The debate over how to accommodate obese fliers on planes has long led some travelers to ask: why not just charge heavier passengers more?
Now the concept is getting support from a European economist, who argues asking fliers to pay according to their body weight is “intuitive, logical and consistent with simple mathematics and economics.”
In a study published in the Journal of Revenue and Pricing Management this month, Bharat Bhatta points out it takes more fuel to transport heavier people and contends obese fliers produce more wear and tear on airline seats. So a pay-as-you-weigh system would distribute the cost of air travel more fairly among passengers, Bhatta argues.
He suggests three possible models for airlines:
- Fares according to actual weight, in which carriers would set a fixed rate per pound so that a person weighing 130 pounds would pay half the airfare of a 260 pound person.
- A fixed "base fare" for average weight passengers, with airlines either charging an extra fee for heavier fliers or offering a refund to skinnier ones.
- Three separate fares based on whether passengers are at, below, or above average weight.
Bhatta, an associate professor in Sogn og Fjordane University College in Norway, likes the third option best.
“Sooner or later I think airlines will adopt this type of pricing,” Bhatta told NBC News. But he acknowledged most people are not used to the concept and think it would be impossible to implement.

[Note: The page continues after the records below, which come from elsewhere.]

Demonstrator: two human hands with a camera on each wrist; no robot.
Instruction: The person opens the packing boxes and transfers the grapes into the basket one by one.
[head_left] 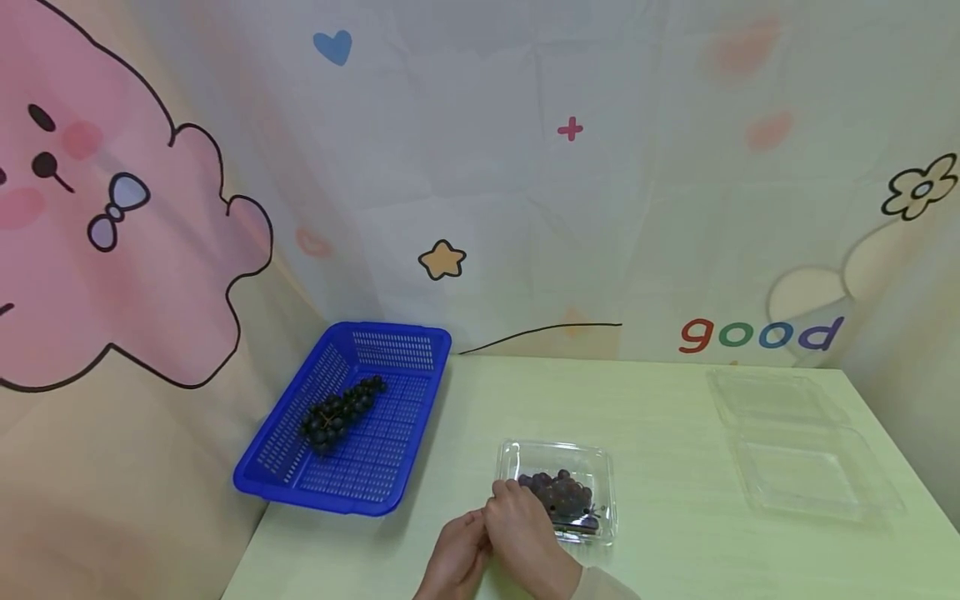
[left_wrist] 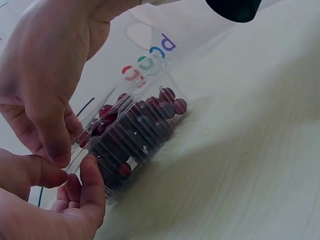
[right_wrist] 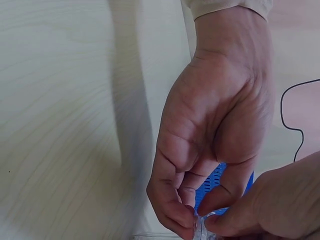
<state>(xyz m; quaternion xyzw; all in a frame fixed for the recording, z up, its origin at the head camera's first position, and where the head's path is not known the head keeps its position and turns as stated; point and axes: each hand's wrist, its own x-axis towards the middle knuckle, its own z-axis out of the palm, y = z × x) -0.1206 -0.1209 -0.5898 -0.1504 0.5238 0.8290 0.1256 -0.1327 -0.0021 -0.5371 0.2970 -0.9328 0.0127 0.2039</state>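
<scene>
A clear plastic clamshell box (head_left: 609, 492) holding dark red grapes (left_wrist: 142, 125) sits on the table in front of me. At its left edge, my right hand (head_left: 525, 533) pinches the rim between thumb and fingers. Just beside it, my left hand (head_left: 456, 554) pinches the same rim, thumb against fingertips. The two hands meet closely at the edge, as the right wrist view shows with the right palm (right_wrist: 215, 115) turned to the camera. The lid lies over the grapes in the head view.
A blue plastic basket (head_left: 420, 417) with a bunch of dark grapes (head_left: 337, 417) stands at the left. An open, clear clamshell box (head_left: 806, 475) lies at the right of the pale table (head_left: 660, 417). A printed curtain (head_left: 495, 167) hangs behind.
</scene>
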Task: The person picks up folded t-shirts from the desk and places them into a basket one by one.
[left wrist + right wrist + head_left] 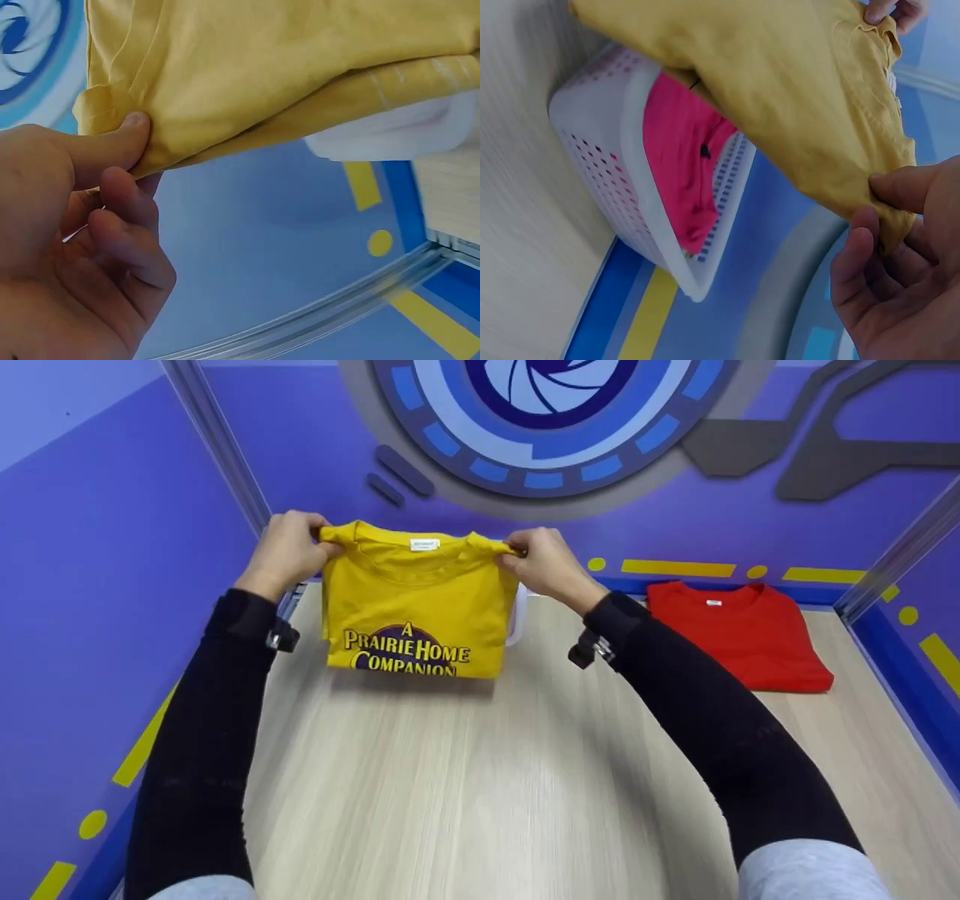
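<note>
A folded yellow T-shirt (420,600) with "A Prairie Home Companion" printed on it hangs between both hands, raised above the table. My left hand (289,553) pinches its upper left corner between thumb and fingers. At the opposite upper corner, my right hand (551,562) does the same. Below and behind the shirt stands a white perforated basket (637,150), mostly hidden by the shirt in the head view. Pink clothing (686,165) lies inside that basket in the right wrist view.
A folded red T-shirt (742,634) lies at the back right of the wooden table (487,787). Purple-blue panels (90,585) with metal corner posts (217,442) enclose the table at the back and sides.
</note>
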Demonstrator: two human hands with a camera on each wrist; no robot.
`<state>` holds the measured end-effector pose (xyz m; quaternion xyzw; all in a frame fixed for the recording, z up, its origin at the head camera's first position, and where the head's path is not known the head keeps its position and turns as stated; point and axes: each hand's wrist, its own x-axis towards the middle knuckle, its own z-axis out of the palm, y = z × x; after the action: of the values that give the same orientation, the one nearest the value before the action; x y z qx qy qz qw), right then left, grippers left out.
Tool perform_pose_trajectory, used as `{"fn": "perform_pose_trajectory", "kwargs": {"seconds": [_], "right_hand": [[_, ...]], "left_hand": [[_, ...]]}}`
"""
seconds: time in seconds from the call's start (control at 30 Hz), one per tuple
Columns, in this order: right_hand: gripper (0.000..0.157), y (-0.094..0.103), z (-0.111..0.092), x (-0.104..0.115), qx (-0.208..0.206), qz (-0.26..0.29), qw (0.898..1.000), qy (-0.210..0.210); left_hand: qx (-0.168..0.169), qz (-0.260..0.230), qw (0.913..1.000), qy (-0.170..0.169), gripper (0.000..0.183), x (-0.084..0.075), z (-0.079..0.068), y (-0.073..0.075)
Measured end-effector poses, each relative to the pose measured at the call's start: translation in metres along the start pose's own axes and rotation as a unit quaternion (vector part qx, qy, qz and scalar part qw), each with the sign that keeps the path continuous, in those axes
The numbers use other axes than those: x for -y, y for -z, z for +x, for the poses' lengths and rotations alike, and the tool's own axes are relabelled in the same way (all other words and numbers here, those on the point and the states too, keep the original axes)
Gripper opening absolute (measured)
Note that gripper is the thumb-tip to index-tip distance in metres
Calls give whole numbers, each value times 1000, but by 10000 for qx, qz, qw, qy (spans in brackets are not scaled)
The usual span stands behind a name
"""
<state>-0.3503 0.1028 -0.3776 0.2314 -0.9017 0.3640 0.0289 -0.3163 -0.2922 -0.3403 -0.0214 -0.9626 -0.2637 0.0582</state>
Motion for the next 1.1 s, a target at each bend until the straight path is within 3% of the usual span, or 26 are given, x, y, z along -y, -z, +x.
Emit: {"fn": "perform_pose_trajectory", "kwargs": {"seconds": [0.23, 0.4, 0.53, 0.63, 1.1], "right_hand": [[26, -10, 27, -16, 89, -218, 9986, -469], [21, -17, 38, -28, 93, -417, 9967, -685], [20, -24, 44, -37, 17, -542, 9958, -741], [21, -31, 48, -43, 4, -603, 9961, -642], [23, -47, 49, -68, 394, -217, 9949, -898]], "left_hand": [[142, 209, 9994, 250, 21, 4, 35, -21], [141, -183, 9980, 593, 33, 7, 50, -38], [74, -559, 9940, 939, 44, 13, 57, -52], [99, -523, 9921, 1135, 44, 19, 59, -62], [368, -566, 9897, 1261, 52, 26, 66, -85]]}}
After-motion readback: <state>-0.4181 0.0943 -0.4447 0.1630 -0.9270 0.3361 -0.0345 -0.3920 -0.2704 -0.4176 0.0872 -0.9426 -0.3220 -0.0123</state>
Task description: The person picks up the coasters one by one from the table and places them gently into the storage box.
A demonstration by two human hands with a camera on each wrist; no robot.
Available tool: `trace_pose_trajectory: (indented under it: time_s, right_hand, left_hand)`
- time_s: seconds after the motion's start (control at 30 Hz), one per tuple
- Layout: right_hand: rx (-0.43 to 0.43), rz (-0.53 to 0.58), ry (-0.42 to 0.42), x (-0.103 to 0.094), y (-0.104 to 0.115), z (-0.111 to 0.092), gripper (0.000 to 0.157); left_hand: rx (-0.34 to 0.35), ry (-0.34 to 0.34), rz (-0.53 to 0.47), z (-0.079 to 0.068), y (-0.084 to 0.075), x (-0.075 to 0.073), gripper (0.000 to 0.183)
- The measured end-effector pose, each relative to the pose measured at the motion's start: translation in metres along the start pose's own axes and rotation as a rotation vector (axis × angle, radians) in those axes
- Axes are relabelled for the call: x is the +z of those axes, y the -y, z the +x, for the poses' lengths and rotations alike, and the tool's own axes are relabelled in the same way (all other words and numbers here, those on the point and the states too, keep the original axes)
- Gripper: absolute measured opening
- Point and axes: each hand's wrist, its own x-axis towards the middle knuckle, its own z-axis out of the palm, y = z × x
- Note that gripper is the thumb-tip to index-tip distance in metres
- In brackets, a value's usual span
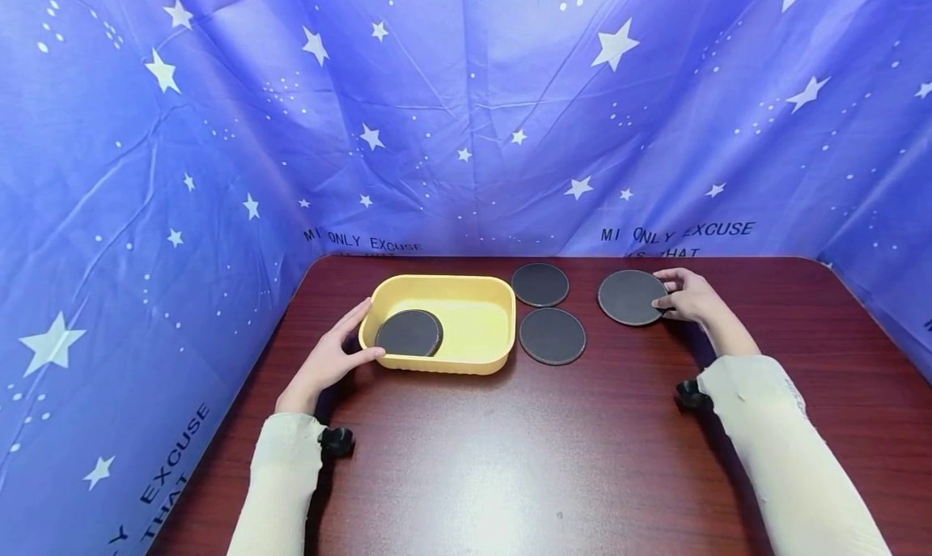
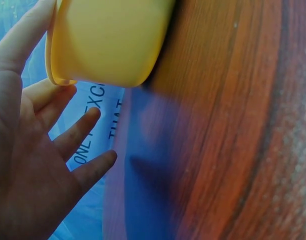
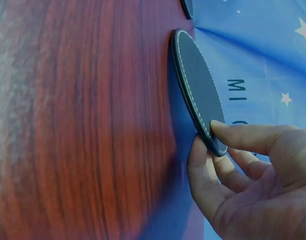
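Makeshift curtained booth (image 1: 218, 119); room type staying unclear.
Blue star-printed cloth (image 1: 466, 95) is hanging along 3 sides, black lettering (image 1: 719, 229) running across it; 1 reddish wood-grain table (image 1: 619, 459) is filling the space between.

My sleeves (image 1: 790, 451) cream. Tub (image 1: 476, 327) yellow. Coasters (image 1: 552, 337) dark grey-black; one I'm holding has pale stitching round the edge. Tabletop (image 1: 466, 451) reddish-brown, dark wood grain. Curtain (image 1: 466, 70) blue-purple, white stars and dots, black lettering.
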Motion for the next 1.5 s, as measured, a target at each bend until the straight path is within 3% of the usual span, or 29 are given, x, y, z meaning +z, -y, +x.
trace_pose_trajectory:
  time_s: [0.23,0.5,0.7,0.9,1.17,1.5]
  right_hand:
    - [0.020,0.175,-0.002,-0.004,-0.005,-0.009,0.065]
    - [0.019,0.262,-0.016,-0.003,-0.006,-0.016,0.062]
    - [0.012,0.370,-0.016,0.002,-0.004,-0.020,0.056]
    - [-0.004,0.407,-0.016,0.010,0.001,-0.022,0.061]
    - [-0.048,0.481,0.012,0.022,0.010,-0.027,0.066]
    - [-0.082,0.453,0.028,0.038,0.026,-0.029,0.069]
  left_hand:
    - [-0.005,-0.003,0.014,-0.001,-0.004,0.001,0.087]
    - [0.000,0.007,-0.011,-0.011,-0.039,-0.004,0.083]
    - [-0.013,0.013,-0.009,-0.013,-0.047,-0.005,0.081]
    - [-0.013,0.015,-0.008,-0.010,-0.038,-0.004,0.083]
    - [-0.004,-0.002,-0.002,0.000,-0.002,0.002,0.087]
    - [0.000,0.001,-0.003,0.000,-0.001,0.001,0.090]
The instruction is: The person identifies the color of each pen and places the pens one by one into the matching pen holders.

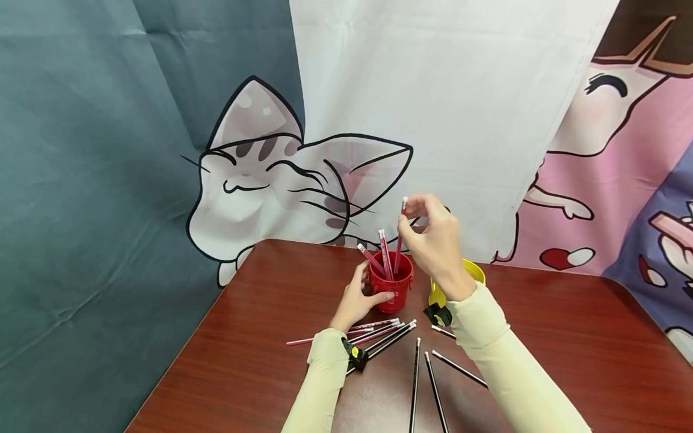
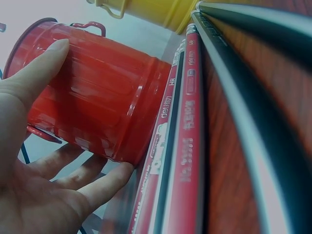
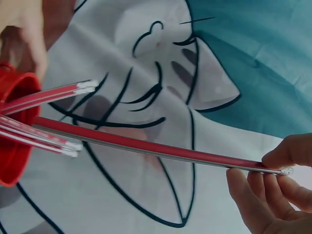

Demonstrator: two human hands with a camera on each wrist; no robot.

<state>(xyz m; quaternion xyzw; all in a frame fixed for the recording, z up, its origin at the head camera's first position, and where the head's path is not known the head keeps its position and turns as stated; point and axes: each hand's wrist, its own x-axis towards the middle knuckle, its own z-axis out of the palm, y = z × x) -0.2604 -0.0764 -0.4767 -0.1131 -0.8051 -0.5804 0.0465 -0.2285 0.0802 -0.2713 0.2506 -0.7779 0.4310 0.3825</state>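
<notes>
A small red bucket (image 1: 391, 294) stands on the table with several red pencils (image 1: 385, 255) leaning in it, white eraser ends up. My left hand (image 1: 354, 300) holds the bucket from the left, thumb across its near side and fingers round the other side, as the left wrist view shows. Above the bucket, my right hand (image 1: 433, 234) pinches a red pencil (image 3: 161, 148) between thumb and fingers near its eraser end. That pencil slants down to the bucket's mouth, its lower end hidden by the rim in the head view.
A yellow bucket (image 1: 474, 272) stands right of the red one, partly behind my right wrist. Red and black pencils (image 1: 384, 340) lie in a loose pile by my left wrist. More black pencils (image 1: 415, 385) lie spread toward the front. A printed cloth (image 1: 455, 90) hangs behind the table (image 1: 243, 337).
</notes>
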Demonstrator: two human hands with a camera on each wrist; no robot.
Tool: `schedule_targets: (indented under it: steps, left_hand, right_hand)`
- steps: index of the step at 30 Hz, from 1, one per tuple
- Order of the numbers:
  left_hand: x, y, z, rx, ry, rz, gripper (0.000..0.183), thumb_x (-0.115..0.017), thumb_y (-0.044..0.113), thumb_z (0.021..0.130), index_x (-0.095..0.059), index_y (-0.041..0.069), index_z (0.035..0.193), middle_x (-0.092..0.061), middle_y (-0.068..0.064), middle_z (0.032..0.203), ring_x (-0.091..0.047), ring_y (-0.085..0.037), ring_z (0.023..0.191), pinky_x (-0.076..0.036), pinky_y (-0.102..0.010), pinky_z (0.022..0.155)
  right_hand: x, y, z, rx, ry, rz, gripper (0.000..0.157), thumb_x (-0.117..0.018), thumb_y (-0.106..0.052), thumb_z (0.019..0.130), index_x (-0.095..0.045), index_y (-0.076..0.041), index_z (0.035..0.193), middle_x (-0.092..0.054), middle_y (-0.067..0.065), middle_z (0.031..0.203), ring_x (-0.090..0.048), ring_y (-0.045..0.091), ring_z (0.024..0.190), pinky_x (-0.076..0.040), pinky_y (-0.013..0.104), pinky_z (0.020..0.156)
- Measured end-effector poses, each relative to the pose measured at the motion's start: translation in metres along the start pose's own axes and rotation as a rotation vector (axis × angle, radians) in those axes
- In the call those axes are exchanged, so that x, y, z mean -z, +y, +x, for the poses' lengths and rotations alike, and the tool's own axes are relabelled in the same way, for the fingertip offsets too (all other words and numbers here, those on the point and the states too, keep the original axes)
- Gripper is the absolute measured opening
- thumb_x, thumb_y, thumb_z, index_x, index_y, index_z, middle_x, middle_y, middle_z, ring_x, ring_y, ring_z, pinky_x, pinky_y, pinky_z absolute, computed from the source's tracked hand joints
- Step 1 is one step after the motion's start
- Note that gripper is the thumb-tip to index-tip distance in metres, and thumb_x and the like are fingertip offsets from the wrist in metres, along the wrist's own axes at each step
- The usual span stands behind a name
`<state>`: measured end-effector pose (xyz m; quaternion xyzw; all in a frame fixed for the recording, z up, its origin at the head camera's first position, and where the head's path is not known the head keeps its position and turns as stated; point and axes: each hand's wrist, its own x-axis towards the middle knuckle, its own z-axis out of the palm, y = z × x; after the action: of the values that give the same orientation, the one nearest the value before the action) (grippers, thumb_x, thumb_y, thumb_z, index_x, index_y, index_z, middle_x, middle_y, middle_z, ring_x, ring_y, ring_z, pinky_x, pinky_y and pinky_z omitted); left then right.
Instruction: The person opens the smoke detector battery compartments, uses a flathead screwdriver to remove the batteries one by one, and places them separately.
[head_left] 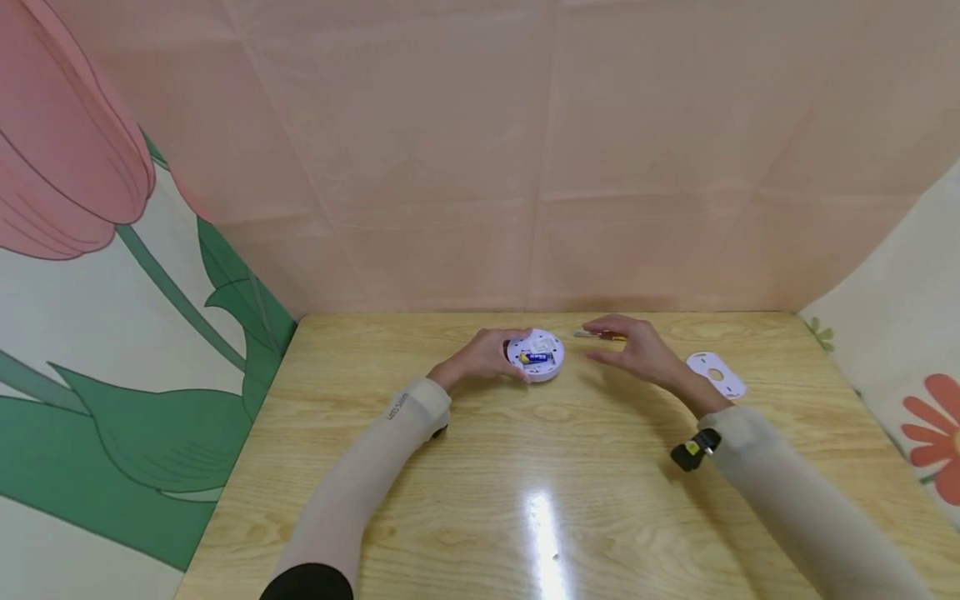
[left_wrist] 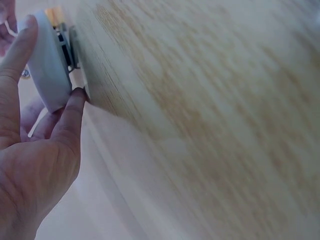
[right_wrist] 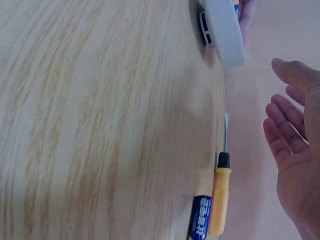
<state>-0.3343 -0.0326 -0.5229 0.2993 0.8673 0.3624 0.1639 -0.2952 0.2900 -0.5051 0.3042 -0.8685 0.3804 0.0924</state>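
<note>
My left hand grips a round white smoke detector by its left edge, thumb and fingers on either side of the rim. Its open back faces up in the head view, showing a blue and yellow battery in the compartment. In the left wrist view the detector stands edge-on, with a dark vent toward the table. My right hand hovers to the right, empty, fingers relaxed and thumb apart. A yellow-handled screwdriver lies near it, alongside another blue battery.
A white oval mounting plate with a central hole lies on the wooden table, right of my right wrist. A pink backdrop rises at the table's far edge. Flower-printed panels flank both sides.
</note>
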Motion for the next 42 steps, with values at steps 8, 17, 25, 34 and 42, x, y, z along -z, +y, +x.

His study concedes the issue is “potentially contentious because it may be viewed as discriminatory against heavier people.”
Bhatta says obese fliers should be entitled to more space if they pay according to their weight and suggested airlines that adopt the pay-as-you-weigh system should install different types of seats to accommodate different size passengers.
Airline industry observers said it’s not likely carriers would ever consider pricing airfare by weight.
“If I were an airline executive, I wouldn’t touch this with a 30,000 foot pole,” said Rick Seaney, CEO of FareCompare.com
“With the sushi menu of fees that are out there today, the camel’s breaking back point is weighing people like packages as you get to the gate. This is what I would call the nuclear option at $200 a barrel oil.”
Airfares change based on advance purchase, the day of the week or time of day you click the “buy” button, and how well the flight is selling, so introducing weight into the equation would just add another level of complication, Seaney said.
There would also be logistics issues to consider and privacy issues to worry about.
Still, one carrier is already charging by weight.
Calling it a world and industry first, Samoa Air -- the national carrier of Samoa -- announced the plan in December. The carrier has a fleet of small planes that are sensitive to the girth of passengers.
“Ultimately, the fairest way of charging a price is by weight,” said Chris Langton, Samoa Air's chief executive, in a recent interview with Radio Australia.
“There’s no doubt in my mind that this is the concept of the future because anybody who travels has traveled at times where they feel that they’ve been paying for half of the passenger who’s sitting next to them.”
More than one-third of U.S. adults are obese, according to the Centers for Disease Control and Prevention. Fliers spilling out of their seats have frustrated many travelers, so most airlines now have policies in place that address “customers of size.” Many ask passengers who can’t sit with the arm rests down to purchase an additional seat.